#### Task to complete
The data below is to be set down exactly.
- Opening Delimiter -
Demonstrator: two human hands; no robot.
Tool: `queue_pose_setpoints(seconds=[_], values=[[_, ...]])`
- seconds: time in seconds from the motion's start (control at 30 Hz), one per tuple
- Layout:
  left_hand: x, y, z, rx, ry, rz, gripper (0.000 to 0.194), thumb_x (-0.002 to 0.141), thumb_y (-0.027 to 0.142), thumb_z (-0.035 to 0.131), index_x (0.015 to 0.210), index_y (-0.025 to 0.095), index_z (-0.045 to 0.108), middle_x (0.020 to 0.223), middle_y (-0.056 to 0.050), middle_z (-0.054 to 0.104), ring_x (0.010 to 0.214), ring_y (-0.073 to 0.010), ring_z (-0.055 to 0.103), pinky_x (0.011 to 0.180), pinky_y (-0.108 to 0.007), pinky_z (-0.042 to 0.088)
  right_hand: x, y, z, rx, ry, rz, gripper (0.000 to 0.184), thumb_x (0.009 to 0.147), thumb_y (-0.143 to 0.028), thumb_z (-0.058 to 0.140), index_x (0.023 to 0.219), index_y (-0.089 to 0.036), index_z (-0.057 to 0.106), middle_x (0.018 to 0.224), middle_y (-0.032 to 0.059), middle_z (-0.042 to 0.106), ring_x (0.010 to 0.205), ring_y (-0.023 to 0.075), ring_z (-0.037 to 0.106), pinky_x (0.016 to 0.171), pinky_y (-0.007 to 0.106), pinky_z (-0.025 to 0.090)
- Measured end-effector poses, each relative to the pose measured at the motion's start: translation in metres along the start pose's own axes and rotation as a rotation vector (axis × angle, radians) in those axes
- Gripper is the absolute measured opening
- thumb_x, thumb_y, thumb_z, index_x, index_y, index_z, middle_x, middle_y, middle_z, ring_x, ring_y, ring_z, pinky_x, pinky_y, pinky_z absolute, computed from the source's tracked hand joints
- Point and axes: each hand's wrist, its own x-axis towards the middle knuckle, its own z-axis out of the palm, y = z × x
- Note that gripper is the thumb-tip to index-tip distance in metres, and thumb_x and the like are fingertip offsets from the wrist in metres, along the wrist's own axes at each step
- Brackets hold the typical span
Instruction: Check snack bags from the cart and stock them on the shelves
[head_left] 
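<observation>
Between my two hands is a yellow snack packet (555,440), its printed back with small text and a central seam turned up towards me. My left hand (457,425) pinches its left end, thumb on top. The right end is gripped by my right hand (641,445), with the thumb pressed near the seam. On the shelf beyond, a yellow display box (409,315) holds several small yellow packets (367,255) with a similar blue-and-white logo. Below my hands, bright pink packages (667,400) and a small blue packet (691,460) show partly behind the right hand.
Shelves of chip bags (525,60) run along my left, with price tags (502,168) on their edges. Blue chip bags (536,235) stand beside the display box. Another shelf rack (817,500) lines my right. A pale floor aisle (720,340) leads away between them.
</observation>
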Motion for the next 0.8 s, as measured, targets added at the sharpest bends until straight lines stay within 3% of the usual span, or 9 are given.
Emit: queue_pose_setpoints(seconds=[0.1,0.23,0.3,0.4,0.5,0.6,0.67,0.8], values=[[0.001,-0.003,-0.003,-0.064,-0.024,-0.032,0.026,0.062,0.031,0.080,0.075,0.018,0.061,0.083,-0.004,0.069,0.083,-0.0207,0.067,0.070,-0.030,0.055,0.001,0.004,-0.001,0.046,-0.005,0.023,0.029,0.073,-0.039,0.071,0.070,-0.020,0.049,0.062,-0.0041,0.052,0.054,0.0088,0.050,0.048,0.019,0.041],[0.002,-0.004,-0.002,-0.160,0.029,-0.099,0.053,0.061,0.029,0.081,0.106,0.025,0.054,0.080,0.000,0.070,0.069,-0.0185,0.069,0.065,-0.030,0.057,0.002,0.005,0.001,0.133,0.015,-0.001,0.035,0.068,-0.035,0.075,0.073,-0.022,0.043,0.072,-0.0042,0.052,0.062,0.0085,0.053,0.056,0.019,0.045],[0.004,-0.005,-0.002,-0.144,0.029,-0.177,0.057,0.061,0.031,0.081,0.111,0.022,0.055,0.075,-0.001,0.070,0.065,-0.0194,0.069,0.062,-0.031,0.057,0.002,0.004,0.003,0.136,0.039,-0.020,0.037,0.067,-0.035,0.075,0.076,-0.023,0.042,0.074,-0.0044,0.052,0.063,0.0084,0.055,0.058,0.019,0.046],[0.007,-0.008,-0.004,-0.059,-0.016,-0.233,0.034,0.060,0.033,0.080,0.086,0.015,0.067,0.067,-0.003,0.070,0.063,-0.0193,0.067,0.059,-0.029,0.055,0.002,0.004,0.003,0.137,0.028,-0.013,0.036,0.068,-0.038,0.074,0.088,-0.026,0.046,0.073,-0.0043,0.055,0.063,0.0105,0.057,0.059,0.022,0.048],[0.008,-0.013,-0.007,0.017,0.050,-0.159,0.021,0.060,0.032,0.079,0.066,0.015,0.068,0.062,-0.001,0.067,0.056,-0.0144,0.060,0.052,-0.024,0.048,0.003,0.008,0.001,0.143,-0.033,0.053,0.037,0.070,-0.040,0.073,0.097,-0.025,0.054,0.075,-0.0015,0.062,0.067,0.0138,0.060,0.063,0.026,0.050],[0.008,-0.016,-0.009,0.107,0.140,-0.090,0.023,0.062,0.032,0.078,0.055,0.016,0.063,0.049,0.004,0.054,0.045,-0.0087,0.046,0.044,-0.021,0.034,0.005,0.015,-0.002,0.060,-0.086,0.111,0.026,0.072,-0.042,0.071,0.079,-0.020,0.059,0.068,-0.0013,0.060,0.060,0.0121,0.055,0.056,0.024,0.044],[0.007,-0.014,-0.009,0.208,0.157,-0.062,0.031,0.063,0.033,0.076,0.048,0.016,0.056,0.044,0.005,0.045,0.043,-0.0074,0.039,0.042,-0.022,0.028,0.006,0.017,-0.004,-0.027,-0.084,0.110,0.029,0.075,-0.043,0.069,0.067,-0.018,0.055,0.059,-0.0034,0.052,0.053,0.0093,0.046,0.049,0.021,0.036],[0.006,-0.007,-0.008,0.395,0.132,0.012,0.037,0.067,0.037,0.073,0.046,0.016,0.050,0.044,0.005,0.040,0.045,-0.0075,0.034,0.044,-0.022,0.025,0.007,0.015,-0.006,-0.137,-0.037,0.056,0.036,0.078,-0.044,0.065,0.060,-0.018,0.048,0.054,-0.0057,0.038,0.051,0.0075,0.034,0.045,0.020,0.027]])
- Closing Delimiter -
#### Solution for this exercise
Demonstrator: two human hands; no robot.
Tool: `queue_pose_setpoints(seconds=[_], values=[[_, ...]])`
- seconds: time in seconds from the motion's start (control at 30 Hz), one per tuple
- Layout:
  left_hand: x, y, z, rx, ry, rz, gripper (0.000 to 0.194), thumb_x (-0.002 to 0.141), thumb_y (-0.027 to 0.142), thumb_z (-0.035 to 0.131), index_x (0.015 to 0.210), index_y (-0.025 to 0.095), index_z (-0.045 to 0.108), middle_x (0.020 to 0.223), middle_y (-0.056 to 0.050), middle_z (-0.054 to 0.104), ring_x (0.010 to 0.214), ring_y (-0.073 to 0.010), ring_z (-0.055 to 0.103), pinky_x (0.011 to 0.180), pinky_y (-0.108 to 0.007), pinky_z (-0.042 to 0.088)
  right_hand: x, y, z, rx, ry, rz, gripper (0.000 to 0.184), thumb_x (0.009 to 0.147), thumb_y (-0.143 to 0.028), thumb_z (-0.058 to 0.140), index_x (0.023 to 0.219), index_y (-0.089 to 0.036), index_z (-0.057 to 0.106), middle_x (0.018 to 0.224), middle_y (-0.032 to 0.059), middle_z (-0.042 to 0.106), ring_x (0.010 to 0.205), ring_y (-0.023 to 0.075), ring_z (-0.037 to 0.106), pinky_x (0.016 to 0.171), pinky_y (-0.007 to 0.106), pinky_z (-0.025 to 0.090)
- Measured end-effector poses, each relative to the pose measured at the motion's start: translation in metres along the start pose's own axes and rotation as a rotation vector (axis × angle, radians) in those axes
- Gripper is the absolute measured opening
- thumb_x, thumb_y, thumb_z, index_x, index_y, index_z, middle_x, middle_y, middle_z, ring_x, ring_y, ring_z, pinky_x, pinky_y, pinky_z absolute, computed from the source's tracked hand joints
- Point and axes: each hand's wrist, its own x-axis towards the middle knuckle, its own z-axis out of the palm, y = z × x
- Note that gripper is the thumb-tip to index-tip distance in metres, and thumb_x and the like are fingertip offsets from the wrist in metres, along the wrist's own axes at each step
- Brackets hold the typical span
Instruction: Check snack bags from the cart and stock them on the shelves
[head_left] 
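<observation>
Between my two hands is a yellow snack packet (555,440), its printed back with small text and a central seam turned up towards me. My left hand (457,425) pinches its left end, thumb on top. The right end is gripped by my right hand (641,445), with the thumb pressed near the seam. On the shelf beyond, a yellow display box (409,315) holds several small yellow packets (367,255) with a similar blue-and-white logo. Below my hands, bright pink packages (667,400) and a small blue packet (691,460) show partly behind the right hand.
Shelves of chip bags (525,60) run along my left, with price tags (502,168) on their edges. Blue chip bags (536,235) stand beside the display box. Another shelf rack (817,500) lines my right. A pale floor aisle (720,340) leads away between them.
</observation>
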Motion for the next 0.8 s, as measured, targets added at the sharpest bends until straight lines stay within 3% of the usual span, or 9 are given.
Emit: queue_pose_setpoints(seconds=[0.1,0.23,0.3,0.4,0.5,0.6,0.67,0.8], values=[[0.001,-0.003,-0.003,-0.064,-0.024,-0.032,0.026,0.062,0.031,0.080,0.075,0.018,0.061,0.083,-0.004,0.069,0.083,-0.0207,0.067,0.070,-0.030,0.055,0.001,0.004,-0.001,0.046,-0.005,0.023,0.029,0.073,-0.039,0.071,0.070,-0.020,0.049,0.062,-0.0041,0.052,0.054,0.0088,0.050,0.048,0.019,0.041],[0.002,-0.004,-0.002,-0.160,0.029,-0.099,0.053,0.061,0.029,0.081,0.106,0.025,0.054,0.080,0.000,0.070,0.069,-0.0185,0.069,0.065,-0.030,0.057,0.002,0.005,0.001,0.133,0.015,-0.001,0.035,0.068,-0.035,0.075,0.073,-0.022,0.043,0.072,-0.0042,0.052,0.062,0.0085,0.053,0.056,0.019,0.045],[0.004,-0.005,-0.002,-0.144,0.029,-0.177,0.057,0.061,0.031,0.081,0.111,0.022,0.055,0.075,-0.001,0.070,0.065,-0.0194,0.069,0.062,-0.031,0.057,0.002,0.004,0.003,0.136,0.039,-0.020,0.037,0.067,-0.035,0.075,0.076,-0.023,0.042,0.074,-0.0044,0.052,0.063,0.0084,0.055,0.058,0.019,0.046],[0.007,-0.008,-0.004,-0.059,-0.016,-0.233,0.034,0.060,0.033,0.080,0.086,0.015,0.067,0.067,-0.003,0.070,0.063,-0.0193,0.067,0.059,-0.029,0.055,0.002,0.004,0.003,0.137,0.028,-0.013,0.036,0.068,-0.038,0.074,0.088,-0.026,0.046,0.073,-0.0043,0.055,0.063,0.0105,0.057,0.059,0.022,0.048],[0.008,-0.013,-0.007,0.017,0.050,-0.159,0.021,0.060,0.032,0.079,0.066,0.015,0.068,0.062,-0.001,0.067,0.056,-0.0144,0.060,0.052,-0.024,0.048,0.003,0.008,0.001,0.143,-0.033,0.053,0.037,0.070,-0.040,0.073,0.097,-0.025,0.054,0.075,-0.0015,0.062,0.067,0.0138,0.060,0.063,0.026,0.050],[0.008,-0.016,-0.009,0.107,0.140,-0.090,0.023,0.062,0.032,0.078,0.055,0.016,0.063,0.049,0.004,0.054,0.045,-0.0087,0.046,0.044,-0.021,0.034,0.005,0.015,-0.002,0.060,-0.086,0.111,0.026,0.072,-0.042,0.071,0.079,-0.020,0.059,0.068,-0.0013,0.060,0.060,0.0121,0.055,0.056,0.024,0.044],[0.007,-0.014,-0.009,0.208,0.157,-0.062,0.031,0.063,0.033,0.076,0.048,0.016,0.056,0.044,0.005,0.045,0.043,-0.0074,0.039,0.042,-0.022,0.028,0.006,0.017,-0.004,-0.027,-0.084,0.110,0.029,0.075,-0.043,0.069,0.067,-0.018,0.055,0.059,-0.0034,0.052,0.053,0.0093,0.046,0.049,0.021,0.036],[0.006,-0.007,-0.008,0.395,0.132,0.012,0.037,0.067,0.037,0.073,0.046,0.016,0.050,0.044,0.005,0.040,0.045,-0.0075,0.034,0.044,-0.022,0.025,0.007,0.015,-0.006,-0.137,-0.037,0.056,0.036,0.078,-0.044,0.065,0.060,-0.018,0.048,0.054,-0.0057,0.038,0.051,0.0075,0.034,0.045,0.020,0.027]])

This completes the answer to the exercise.